> **Exercise requirements**:
What is needed is an exact copy of the listing, with no pictures in it.

> **Information provided**:
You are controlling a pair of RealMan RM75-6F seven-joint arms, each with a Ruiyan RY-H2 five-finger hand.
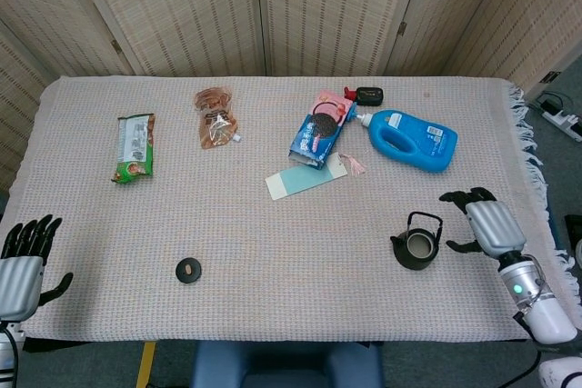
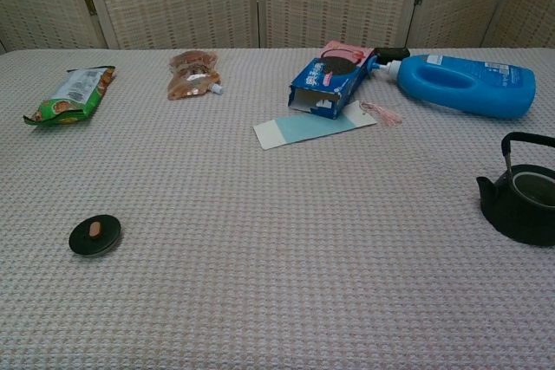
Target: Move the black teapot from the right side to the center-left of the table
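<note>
Your right hand (image 1: 493, 224) hangs empty with fingers spread, seemingly clear of the black teapot (image 1: 417, 243) at its nine o'clock, ready for the bail handle.

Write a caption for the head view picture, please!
Open right hand hovers beside the lidless black iron teapot on the woven tablecloth.

Chest view's edge cuts off black teapot (image 2: 523, 205).

Bright, even light; sharp focus
</note>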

> **Problem solution**:
You are controlling a pair of RealMan RM75-6F seven-joint arms, each with a Ruiyan RY-H2 five-finger hand.
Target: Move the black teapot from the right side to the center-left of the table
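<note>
Your right hand (image 1: 493, 224) hangs empty with fingers spread, seemingly clear of the black teapot (image 1: 417, 243) at its nine o'clock, ready for the bail handle.

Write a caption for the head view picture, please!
Open right hand hovers beside the lidless black iron teapot on the woven tablecloth.

Chest view's edge cuts off black teapot (image 2: 523, 205).

Bright, even light; sharp focus
</note>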

Nothing else is part of this output.